Required action: Show all lines of the listing that contain the word "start".

Given data:
■ ■ ■ ■ ■ ■ ■
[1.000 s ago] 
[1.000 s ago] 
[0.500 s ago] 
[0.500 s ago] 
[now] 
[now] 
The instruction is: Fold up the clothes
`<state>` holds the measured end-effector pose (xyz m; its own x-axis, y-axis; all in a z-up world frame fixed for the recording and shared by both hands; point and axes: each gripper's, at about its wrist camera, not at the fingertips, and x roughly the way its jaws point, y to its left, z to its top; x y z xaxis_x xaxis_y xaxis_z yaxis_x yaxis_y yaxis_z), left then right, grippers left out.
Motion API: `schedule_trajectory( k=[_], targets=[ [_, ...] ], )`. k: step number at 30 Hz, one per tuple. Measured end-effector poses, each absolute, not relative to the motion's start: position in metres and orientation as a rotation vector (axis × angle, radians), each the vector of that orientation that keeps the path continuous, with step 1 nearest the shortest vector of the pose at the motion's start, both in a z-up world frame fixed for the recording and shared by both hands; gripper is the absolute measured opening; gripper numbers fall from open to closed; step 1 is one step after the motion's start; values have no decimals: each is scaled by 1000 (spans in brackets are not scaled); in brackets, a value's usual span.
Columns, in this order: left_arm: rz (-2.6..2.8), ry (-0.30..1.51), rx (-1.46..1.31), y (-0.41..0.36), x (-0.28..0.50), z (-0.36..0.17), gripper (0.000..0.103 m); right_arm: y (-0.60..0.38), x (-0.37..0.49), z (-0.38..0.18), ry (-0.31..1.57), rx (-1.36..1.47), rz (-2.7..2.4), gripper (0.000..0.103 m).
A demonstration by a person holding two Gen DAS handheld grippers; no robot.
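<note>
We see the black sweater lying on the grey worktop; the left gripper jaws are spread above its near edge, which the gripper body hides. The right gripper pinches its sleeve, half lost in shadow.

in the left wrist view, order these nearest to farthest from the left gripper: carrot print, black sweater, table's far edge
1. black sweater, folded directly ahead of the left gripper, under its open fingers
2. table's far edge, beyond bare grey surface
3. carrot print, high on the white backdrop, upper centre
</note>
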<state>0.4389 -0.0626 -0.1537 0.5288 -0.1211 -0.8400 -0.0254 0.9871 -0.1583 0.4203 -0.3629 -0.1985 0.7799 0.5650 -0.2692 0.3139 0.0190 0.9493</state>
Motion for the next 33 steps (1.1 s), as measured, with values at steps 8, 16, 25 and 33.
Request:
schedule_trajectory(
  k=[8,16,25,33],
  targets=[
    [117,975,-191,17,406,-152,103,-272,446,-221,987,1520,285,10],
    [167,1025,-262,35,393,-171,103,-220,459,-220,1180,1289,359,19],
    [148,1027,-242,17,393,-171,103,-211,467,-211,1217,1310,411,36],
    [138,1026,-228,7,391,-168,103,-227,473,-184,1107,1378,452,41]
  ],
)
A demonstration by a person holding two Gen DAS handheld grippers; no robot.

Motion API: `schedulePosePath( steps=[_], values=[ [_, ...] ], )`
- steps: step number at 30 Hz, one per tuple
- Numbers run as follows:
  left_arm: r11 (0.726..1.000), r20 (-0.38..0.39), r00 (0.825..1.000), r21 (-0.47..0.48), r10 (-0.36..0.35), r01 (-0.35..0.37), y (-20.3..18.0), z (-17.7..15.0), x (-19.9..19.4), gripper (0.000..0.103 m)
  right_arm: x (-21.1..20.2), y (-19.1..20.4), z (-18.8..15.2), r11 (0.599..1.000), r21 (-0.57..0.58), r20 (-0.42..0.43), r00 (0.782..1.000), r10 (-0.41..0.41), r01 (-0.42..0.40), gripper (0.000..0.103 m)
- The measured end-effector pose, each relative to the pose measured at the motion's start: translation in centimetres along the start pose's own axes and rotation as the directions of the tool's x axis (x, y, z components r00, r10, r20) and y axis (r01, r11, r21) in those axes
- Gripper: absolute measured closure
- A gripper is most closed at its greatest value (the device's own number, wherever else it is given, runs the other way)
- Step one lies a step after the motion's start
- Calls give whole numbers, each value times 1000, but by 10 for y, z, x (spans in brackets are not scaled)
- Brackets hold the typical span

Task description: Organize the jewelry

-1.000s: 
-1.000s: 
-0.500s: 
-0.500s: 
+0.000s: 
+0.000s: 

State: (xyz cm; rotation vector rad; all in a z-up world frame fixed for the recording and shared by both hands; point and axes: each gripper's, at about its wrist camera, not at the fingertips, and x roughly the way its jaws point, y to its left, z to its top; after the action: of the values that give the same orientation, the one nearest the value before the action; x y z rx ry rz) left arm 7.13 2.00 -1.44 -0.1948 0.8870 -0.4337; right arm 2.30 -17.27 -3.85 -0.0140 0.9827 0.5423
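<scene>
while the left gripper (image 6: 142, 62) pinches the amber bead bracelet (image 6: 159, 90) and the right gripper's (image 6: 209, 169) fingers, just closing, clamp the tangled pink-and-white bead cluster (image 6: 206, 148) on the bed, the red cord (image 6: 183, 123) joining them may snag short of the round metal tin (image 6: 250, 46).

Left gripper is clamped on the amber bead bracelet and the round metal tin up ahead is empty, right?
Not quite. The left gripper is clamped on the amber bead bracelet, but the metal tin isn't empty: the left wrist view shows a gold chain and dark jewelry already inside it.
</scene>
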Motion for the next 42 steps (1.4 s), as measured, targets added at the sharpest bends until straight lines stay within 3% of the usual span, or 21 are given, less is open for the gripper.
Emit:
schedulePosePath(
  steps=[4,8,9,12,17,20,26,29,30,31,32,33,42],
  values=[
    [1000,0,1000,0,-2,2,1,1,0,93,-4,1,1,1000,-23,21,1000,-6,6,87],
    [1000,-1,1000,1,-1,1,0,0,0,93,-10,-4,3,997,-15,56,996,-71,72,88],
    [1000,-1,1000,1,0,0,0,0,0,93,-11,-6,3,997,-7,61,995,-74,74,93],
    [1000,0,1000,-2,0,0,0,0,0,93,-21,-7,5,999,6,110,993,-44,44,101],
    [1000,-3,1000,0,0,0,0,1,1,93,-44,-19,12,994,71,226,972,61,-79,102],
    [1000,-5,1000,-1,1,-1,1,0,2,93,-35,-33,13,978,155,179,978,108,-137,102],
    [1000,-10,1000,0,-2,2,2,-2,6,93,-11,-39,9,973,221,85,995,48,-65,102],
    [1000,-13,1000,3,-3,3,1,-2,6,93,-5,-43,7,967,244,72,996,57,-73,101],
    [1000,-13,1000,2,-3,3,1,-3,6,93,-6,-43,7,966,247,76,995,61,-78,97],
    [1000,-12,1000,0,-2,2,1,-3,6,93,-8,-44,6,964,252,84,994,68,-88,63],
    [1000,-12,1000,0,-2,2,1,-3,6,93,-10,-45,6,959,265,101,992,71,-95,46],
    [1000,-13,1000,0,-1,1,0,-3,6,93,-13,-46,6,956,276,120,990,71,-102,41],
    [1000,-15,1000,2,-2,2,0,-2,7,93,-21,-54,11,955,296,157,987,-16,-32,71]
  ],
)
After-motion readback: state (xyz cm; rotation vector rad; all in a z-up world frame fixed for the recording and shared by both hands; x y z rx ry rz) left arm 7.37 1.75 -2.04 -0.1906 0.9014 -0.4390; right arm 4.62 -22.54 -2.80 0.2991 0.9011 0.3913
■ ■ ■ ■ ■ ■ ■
Written response:
Motion API: `schedule_trajectory( k=[_], targets=[ [_, ...] ], )`. k: step number at 30 Hz, one per tuple. Measured end-effector poses, each absolute, not relative to the motion's start: position in metres and orientation as a rotation vector (axis × angle, radians), each the vector of that orientation that keeps the path continuous, with step 1 nearest the shortest vector of the pose at the motion's start, both in a z-up world frame fixed for the recording and shared by both hands; gripper is the absolute measured opening; gripper numbers fall from open to closed; step 1 is one step after the motion's start; values have no decimals: each is scaled by 1000 (spans in brackets are not scaled); in brackets, a value's usual span.
- The measured end-effector pose, each relative to the pose measured at the motion's start: translation in centimetres along the start pose's own axes and rotation as the directions of the tool's x axis (x, y, z components r00, r10, r20) and y axis (r01, r11, r21) in those axes
- Step one lies a step after the motion's start

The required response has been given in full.